= Beginning of Section =

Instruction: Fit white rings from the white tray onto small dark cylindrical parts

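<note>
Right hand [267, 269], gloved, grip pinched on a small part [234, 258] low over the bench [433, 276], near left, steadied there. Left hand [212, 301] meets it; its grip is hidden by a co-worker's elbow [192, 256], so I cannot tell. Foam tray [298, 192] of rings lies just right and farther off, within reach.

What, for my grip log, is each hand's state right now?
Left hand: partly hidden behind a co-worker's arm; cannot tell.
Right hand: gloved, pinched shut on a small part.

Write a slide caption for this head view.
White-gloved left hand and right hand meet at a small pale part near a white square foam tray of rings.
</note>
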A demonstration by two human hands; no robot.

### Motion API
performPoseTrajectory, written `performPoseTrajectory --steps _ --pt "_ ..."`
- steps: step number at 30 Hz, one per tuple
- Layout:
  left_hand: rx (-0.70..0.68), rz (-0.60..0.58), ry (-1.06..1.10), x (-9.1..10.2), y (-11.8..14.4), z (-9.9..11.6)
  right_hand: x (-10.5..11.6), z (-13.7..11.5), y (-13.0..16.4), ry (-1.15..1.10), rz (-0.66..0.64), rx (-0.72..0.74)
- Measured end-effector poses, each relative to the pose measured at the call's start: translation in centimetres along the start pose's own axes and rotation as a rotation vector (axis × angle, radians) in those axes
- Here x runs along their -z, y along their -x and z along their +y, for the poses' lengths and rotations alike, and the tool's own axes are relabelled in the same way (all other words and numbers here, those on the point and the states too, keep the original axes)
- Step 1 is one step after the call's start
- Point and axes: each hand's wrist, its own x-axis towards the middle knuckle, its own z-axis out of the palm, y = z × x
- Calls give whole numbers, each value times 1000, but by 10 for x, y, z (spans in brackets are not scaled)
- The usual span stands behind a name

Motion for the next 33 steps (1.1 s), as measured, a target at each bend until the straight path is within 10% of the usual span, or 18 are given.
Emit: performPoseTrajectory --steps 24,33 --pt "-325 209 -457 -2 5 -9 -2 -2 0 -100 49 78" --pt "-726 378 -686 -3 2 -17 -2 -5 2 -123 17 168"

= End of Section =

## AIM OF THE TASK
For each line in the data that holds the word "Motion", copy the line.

## FINISHED EXERCISE
### Motion API
Motion for the next 33 steps (1.1 s), as measured, a target at each bend until the straight path is within 10% of the usual span, or 18 are given.

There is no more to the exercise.